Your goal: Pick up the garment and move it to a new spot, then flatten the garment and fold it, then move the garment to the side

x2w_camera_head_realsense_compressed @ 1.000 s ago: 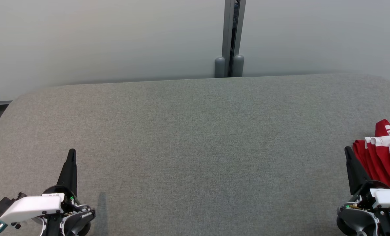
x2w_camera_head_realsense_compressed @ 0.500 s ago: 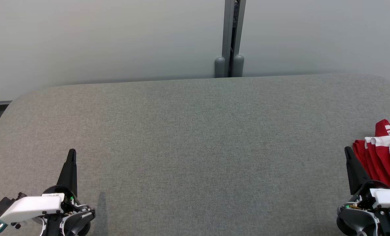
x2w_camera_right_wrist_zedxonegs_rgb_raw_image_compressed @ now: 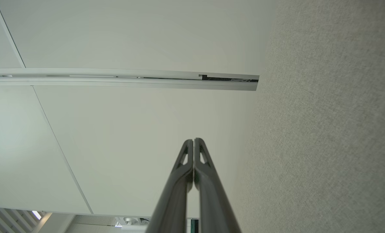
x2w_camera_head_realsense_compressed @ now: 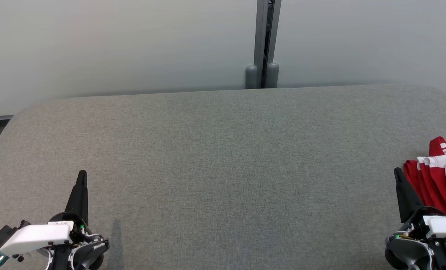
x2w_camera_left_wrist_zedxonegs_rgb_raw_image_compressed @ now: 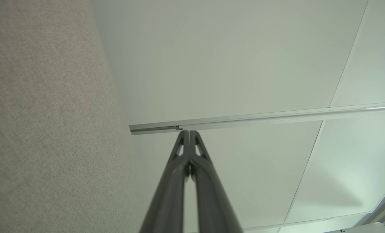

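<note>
A crumpled red garment (x2w_camera_head_realsense_compressed: 438,176) with white trim lies at the right edge of the grey fabric table (x2w_camera_head_realsense_compressed: 223,168), partly cut off by the frame. My right gripper (x2w_camera_head_realsense_compressed: 398,173) rests low at the right, just left of the garment, fingers pressed together and holding nothing. At the lower left my left gripper (x2w_camera_head_realsense_compressed: 82,176) is likewise shut and empty, far from the garment. In the left wrist view the left gripper (x2w_camera_left_wrist_zedxonegs_rgb_raw_image_compressed: 189,133) shows its tips touching; in the right wrist view the right gripper (x2w_camera_right_wrist_zedxonegs_rgb_raw_image_compressed: 193,141) shows the same.
A pale wall (x2w_camera_head_realsense_compressed: 114,45) with a grey vertical post (x2w_camera_head_realsense_compressed: 267,41) stands behind the table's far edge. The table's wide grey middle lies between the two grippers.
</note>
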Tool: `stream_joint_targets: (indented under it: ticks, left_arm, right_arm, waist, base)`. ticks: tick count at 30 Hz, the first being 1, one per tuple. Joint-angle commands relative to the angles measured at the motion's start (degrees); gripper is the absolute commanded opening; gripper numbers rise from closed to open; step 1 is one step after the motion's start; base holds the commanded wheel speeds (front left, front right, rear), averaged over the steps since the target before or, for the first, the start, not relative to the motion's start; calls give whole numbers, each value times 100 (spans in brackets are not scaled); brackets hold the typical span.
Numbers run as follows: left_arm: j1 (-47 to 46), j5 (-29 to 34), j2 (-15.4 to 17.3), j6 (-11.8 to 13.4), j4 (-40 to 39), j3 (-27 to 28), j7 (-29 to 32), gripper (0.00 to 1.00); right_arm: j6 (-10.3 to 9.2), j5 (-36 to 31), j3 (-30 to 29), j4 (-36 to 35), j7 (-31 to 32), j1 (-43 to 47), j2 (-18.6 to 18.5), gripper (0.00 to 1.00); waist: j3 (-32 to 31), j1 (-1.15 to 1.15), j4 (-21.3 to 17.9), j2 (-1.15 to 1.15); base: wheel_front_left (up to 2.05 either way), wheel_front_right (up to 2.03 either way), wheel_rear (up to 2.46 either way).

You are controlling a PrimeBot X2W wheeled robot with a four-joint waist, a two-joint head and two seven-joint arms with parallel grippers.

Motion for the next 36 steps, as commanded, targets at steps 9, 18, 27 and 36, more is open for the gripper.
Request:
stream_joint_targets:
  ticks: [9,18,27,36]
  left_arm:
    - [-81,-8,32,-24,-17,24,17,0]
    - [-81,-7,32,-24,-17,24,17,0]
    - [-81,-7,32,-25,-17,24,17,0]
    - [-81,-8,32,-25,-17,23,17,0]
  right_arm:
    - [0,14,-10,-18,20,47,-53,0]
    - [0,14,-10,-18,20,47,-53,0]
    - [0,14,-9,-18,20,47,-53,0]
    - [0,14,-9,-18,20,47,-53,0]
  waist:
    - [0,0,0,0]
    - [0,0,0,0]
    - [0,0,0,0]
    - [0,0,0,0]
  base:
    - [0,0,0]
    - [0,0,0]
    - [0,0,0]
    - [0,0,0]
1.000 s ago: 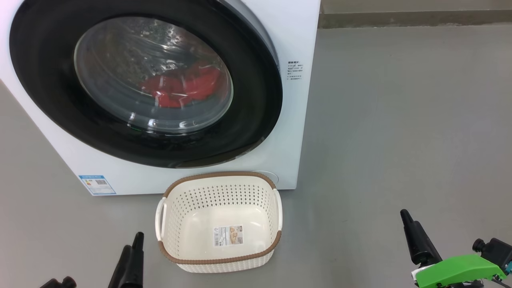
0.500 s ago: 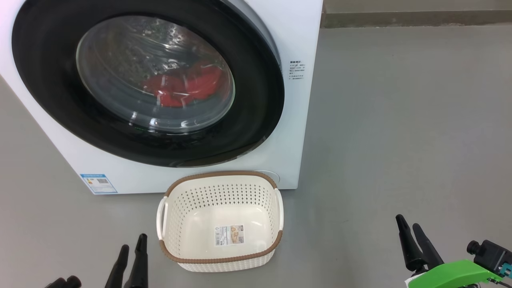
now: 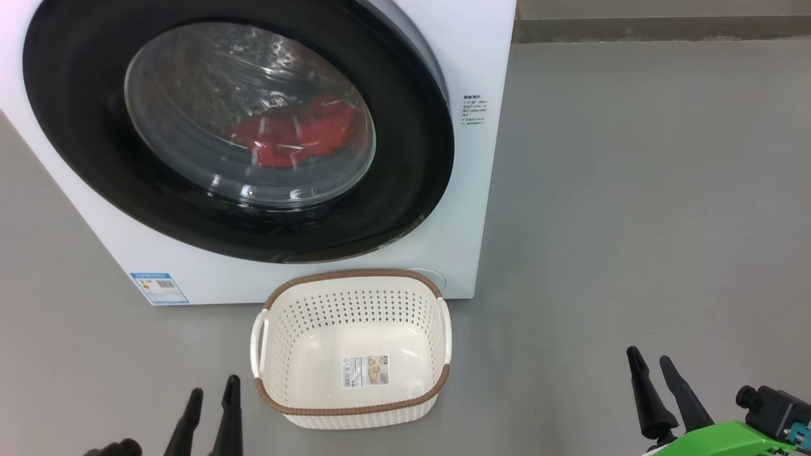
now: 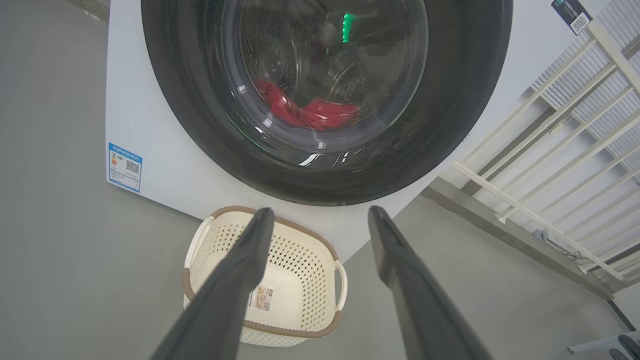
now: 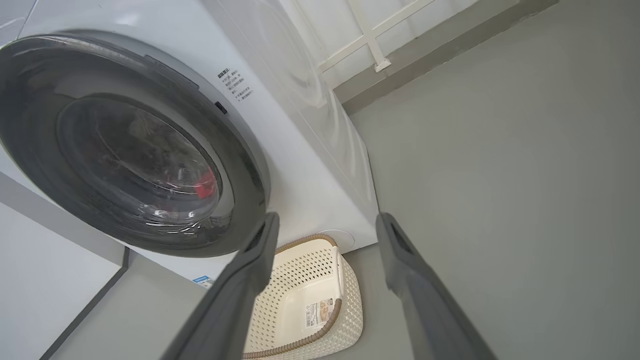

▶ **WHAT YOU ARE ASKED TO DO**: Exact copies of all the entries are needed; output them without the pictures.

▶ **SOLUTION TO THE EXERCISE**:
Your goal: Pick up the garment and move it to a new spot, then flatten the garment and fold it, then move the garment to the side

x2w_camera_head_realsense_compressed @ 1.000 s ago: 
x2w_camera_head_realsense_compressed @ 0.500 s ago: 
x2w_camera_right_wrist_zedxonegs_rgb_raw_image_compressed @ now: 
x2w_camera_head_realsense_compressed @ now: 
x2w_camera_left_wrist_zedxonegs_rgb_raw_image_compressed @ now: 

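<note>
A crumpled red garment (x2w_camera_head_realsense_compressed: 438,176) with white trim lies at the right edge of the grey fabric table (x2w_camera_head_realsense_compressed: 223,168), partly cut off by the frame. My right gripper (x2w_camera_head_realsense_compressed: 398,173) rests low at the right, just left of the garment, fingers pressed together and holding nothing. At the lower left my left gripper (x2w_camera_head_realsense_compressed: 82,176) is likewise shut and empty, far from the garment. In the left wrist view the left gripper (x2w_camera_left_wrist_zedxonegs_rgb_raw_image_compressed: 189,133) shows its tips touching; in the right wrist view the right gripper (x2w_camera_right_wrist_zedxonegs_rgb_raw_image_compressed: 193,141) shows the same.
A pale wall (x2w_camera_head_realsense_compressed: 114,45) with a grey vertical post (x2w_camera_head_realsense_compressed: 267,41) stands behind the table's far edge. The table's wide grey middle lies between the two grippers.
</note>
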Tool: `stream_joint_targets: (indented under it: ticks, left_arm, right_arm, waist, base)`. ticks: tick count at 30 Hz, the first being 1, one per tuple. Joint-angle commands relative to the angles measured at the motion's start (degrees); gripper is the absolute commanded opening; gripper numbers rise from closed to open; step 1 is one step after the motion's start; base holds the commanded wheel speeds (front left, front right, rear), averaged over the steps since the target before or, for the first, the start, not relative to the motion's start; calls give whole numbers, each value times 100 (spans in brackets are not scaled); brackets hold the typical span.
Numbers run as follows: left_arm: j1 (-47 to 46), j5 (-29 to 34), j2 (-15.4 to 17.3), j6 (-11.8 to 13.4), j4 (-40 to 39), j3 (-27 to 28), j7 (-29 to 32), gripper (0.00 to 1.00); right_arm: j6 (-10.3 to 9.2), j5 (-36 to 31), j3 (-30 to 29), j4 (-36 to 35), j7 (-31 to 32), j1 (-43 to 47), j2 (-18.6 to 18.5), gripper (0.00 to 1.00); waist: j3 (-32 to 31), j1 (-1.15 to 1.15), j4 (-21.3 to 17.9), j2 (-1.15 to 1.15); base: wheel_front_left (up to 2.05 either way), wheel_front_right (up to 2.03 either way), wheel_rear (up to 2.46 either way).

You are controlling a PrimeBot X2W wheeled robot with a four-joint waist, a two-joint head and two seven-joint arms with parallel grippers.

Motion for the next 36 steps, as commanded, targets at steps 9, 18, 27 and 36, more is open for the gripper.
Request:
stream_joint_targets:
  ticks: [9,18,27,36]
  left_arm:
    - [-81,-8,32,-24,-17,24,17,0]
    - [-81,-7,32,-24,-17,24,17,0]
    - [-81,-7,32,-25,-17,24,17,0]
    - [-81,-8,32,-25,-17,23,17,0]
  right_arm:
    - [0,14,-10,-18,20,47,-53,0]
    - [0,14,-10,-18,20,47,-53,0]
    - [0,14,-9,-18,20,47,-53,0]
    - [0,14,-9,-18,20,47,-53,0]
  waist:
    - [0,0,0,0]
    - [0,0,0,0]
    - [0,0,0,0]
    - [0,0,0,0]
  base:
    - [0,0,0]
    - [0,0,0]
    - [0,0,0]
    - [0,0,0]
1.000 s ago: 
0.500 s ago: 
now: 
now: 
now: 

Work on the exercise is complete.